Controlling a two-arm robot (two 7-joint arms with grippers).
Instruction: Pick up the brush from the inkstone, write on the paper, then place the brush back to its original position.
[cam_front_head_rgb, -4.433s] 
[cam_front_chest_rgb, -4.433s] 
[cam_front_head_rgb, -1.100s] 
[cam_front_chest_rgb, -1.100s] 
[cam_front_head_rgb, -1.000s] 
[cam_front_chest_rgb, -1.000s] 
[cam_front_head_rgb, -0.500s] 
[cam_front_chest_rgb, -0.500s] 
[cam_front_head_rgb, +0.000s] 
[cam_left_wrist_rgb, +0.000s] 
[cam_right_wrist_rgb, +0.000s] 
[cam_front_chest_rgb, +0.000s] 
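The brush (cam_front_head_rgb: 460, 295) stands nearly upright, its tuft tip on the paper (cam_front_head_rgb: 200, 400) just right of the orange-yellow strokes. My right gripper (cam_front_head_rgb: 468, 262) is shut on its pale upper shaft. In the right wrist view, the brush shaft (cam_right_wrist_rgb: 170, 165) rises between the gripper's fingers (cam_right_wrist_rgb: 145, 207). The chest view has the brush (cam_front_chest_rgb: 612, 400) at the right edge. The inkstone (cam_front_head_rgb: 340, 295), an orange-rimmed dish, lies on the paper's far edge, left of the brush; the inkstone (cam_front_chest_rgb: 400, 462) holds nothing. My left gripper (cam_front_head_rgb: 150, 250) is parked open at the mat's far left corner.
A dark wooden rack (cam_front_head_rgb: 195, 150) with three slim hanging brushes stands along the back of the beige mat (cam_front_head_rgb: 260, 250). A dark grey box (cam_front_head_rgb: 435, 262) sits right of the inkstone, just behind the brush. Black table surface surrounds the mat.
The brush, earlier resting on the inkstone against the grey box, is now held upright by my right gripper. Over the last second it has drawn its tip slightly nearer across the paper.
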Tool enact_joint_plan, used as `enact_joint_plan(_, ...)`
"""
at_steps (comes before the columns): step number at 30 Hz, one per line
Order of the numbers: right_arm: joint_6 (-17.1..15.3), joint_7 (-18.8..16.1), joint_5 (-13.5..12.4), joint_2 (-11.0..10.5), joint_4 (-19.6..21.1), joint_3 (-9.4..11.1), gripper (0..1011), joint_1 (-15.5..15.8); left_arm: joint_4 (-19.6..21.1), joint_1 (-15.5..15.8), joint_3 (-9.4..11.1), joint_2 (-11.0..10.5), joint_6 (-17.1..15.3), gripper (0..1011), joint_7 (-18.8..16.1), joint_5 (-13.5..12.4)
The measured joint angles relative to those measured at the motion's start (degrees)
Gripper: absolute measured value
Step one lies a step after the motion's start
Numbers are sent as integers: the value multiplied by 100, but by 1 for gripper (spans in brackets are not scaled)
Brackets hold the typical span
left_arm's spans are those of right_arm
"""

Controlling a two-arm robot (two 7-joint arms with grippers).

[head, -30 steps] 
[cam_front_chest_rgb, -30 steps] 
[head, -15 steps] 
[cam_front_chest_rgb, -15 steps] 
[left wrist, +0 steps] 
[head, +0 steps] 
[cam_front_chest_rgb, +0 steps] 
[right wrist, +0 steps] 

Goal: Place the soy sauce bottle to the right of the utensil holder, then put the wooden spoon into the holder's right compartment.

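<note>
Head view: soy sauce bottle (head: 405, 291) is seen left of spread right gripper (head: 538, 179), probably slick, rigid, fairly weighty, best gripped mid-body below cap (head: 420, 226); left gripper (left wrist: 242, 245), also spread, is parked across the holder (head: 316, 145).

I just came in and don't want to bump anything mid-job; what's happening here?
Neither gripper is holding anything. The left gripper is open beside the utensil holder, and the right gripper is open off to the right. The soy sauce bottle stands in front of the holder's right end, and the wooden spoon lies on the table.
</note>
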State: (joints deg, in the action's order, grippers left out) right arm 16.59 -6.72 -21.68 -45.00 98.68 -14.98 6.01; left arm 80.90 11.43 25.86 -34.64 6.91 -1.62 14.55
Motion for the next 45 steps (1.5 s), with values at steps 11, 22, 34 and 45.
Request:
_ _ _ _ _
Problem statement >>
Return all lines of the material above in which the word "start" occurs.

Answer space >>
The measured joint angles relative to those measured at the motion's start (degrees)
Step one lies a step after the motion's start

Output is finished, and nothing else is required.